PROBLEM:
Give back exactly the lines that run from the beginning of the entries to the line containing "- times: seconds", both included, and nothing else.

DATA RECORDS:
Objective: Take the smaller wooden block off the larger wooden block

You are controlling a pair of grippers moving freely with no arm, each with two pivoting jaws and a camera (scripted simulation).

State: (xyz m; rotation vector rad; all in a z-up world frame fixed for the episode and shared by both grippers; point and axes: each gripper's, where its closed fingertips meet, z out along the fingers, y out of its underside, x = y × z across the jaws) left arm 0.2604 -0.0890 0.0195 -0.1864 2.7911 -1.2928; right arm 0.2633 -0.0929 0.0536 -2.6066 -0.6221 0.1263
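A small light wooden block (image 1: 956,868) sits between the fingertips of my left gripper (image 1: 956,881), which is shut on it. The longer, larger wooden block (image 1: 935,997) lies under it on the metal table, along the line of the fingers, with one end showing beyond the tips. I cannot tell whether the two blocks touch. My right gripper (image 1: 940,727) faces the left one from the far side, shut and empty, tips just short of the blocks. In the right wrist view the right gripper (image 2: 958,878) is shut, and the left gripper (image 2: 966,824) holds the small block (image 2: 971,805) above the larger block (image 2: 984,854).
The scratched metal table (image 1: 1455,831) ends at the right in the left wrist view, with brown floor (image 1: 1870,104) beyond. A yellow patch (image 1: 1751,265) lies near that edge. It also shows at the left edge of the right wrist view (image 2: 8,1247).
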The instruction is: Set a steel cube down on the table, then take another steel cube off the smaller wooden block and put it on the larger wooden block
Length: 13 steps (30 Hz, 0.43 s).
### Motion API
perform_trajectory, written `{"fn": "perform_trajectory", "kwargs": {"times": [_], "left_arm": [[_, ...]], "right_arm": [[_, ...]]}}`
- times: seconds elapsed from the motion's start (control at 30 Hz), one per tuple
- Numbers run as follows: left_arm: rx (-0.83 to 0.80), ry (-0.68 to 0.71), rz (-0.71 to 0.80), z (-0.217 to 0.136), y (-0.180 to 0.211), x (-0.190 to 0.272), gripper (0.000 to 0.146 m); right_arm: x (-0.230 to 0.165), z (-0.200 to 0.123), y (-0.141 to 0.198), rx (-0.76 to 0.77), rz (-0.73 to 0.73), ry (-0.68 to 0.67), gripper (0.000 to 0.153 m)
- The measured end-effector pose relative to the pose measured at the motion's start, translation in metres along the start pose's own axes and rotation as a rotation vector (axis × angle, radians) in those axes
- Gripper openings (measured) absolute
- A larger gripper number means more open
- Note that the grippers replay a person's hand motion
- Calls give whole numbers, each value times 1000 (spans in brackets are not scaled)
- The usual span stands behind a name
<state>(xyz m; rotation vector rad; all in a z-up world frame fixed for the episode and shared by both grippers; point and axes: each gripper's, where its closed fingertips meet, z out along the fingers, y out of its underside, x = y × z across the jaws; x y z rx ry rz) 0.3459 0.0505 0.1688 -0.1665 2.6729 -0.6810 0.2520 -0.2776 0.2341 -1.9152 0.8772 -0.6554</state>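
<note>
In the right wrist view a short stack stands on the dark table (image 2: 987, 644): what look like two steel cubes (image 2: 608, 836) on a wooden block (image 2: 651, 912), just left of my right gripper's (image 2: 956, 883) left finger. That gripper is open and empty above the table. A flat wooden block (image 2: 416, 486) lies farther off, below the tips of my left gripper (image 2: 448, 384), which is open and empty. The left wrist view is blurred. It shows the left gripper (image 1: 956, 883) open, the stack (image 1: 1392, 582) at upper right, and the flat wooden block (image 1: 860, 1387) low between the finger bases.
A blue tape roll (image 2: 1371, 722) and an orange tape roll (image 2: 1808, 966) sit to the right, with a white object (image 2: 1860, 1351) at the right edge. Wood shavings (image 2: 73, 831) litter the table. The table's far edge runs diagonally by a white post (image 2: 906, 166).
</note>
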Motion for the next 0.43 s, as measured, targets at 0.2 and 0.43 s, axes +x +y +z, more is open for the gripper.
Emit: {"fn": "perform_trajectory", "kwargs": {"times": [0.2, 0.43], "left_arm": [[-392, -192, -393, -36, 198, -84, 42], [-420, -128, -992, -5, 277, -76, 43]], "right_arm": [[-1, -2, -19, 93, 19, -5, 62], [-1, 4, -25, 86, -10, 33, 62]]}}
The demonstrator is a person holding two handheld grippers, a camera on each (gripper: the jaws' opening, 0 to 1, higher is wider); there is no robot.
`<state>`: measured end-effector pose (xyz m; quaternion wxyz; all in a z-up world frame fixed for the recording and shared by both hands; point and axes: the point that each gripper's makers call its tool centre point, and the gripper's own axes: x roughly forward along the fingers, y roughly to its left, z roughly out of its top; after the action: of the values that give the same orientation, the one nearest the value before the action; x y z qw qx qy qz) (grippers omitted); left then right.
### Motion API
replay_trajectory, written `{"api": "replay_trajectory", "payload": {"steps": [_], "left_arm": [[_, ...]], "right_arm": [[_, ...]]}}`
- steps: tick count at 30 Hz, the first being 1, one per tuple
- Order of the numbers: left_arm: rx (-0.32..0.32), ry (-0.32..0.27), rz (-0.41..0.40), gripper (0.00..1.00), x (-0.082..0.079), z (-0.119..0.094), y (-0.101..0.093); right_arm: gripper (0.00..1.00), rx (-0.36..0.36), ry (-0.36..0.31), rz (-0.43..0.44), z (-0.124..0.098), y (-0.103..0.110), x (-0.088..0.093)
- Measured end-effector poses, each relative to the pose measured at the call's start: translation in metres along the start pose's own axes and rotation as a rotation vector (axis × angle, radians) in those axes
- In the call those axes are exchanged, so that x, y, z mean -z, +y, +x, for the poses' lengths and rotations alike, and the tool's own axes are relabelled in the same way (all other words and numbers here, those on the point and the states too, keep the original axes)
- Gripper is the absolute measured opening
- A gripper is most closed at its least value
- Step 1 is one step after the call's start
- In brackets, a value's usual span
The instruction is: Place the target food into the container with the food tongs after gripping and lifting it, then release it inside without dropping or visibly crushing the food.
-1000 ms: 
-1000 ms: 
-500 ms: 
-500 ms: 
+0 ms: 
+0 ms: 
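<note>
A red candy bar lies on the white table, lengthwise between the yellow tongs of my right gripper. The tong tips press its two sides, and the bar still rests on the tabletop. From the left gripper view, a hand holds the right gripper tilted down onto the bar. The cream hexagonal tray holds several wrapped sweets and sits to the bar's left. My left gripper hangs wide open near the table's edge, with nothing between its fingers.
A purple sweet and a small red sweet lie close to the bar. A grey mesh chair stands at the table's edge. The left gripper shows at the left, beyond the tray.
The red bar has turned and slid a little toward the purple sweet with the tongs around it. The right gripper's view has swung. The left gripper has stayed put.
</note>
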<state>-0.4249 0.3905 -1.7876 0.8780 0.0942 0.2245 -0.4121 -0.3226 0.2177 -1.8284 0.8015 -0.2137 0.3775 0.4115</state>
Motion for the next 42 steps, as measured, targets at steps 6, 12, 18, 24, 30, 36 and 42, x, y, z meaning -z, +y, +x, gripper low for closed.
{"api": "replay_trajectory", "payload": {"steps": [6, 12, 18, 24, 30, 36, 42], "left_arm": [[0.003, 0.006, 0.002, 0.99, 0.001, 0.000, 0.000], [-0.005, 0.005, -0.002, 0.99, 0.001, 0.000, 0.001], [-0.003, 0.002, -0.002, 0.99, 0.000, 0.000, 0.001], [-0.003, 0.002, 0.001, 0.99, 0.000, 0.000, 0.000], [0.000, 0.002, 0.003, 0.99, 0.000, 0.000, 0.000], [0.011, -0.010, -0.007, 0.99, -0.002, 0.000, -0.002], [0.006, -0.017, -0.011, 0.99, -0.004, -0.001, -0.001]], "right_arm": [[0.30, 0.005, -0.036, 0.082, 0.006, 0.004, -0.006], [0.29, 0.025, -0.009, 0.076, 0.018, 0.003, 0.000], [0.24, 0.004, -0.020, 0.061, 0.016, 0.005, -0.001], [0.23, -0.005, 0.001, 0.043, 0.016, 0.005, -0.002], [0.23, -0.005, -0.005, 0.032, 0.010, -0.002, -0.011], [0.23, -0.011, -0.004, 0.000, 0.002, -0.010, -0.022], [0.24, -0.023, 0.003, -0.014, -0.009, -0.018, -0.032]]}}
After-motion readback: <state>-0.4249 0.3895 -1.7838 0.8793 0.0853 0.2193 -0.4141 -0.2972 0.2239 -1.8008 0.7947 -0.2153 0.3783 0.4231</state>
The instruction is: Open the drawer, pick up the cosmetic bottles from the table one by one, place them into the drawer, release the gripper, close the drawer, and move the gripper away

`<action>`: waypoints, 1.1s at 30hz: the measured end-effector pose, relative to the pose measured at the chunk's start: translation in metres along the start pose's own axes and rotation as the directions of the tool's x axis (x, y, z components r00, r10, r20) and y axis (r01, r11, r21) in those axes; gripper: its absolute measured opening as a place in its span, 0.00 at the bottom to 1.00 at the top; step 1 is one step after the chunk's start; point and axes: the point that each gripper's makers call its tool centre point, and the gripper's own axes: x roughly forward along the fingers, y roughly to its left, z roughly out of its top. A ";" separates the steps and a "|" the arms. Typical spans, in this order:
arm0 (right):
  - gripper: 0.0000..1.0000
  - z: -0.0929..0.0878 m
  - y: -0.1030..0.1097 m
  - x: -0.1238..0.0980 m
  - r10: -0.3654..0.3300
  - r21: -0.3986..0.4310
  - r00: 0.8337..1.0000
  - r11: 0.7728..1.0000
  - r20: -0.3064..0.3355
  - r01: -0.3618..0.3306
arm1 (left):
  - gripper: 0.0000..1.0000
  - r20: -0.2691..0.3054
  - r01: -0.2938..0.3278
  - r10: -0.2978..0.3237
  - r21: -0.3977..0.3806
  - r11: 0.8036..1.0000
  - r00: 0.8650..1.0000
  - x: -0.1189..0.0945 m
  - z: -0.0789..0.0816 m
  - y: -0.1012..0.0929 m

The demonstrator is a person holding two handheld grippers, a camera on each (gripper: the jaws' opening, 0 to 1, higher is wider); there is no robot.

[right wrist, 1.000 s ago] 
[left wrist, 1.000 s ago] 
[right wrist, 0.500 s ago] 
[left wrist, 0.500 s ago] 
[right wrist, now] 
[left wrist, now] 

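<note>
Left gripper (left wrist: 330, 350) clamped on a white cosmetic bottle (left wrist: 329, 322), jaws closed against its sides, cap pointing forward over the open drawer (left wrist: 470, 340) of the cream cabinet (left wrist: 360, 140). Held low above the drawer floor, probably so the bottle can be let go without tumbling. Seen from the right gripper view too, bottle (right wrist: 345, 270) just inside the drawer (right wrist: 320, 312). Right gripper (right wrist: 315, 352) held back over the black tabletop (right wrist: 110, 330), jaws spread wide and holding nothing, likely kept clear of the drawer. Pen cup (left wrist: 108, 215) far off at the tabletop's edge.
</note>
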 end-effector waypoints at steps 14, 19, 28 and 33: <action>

TASK SOLUTION:
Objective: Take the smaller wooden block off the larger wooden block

You are controlling a pair of grippers moving freely with no arm, each with two pivoting jaws and a camera (scripted simulation).

State: (xyz m; rotation vector rad; all in a z-up world frame fixed for the episode and shared by both grippers; point and axes: each gripper's, where its closed fingertips meet, z out along the fingers, y out of its underside, x = y × z across the jaws) left arm 0.2604 -0.0890 0.0195 -0.1864 2.7911 -1.2928; right arm 0.2633 -0.0929 0.0536 -2.6066 -0.6221 0.1263
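A small light wooden block (image 1: 956,868) sits between the fingertips of my left gripper (image 1: 956,881), which is shut on it. The longer, larger wooden block (image 1: 935,997) lies under it on the metal table, along the line of the fingers, with one end showing beyond the tips. I cannot tell whether the two blocks touch. My right gripper (image 1: 940,727) faces the left one from the far side, shut and empty, tips just short of the blocks. In the right wrist view the right gripper (image 2: 958,878) is shut, and the left gripper (image 2: 966,824) holds the small block (image 2: 971,805) above the larger block (image 2: 984,854).
The scratched metal table (image 1: 1455,831) ends at the right in the left wrist view, with brown floor (image 1: 1870,104) beyond. A yellow patch (image 1: 1751,265) lies near that edge. It also shows at the left edge of the right wrist view (image 2: 8,1247).
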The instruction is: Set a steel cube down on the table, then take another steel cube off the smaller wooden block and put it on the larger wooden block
Length: 13 steps (30 Hz, 0.43 s).
### Motion API
perform_trajectory, written `{"fn": "perform_trajectory", "kwargs": {"times": [_], "left_arm": [[_, ...]], "right_arm": [[_, ...]]}}`
- times: seconds elapsed from the motion's start (control at 30 Hz), one per tuple

Nothing else remains to be done for this exercise.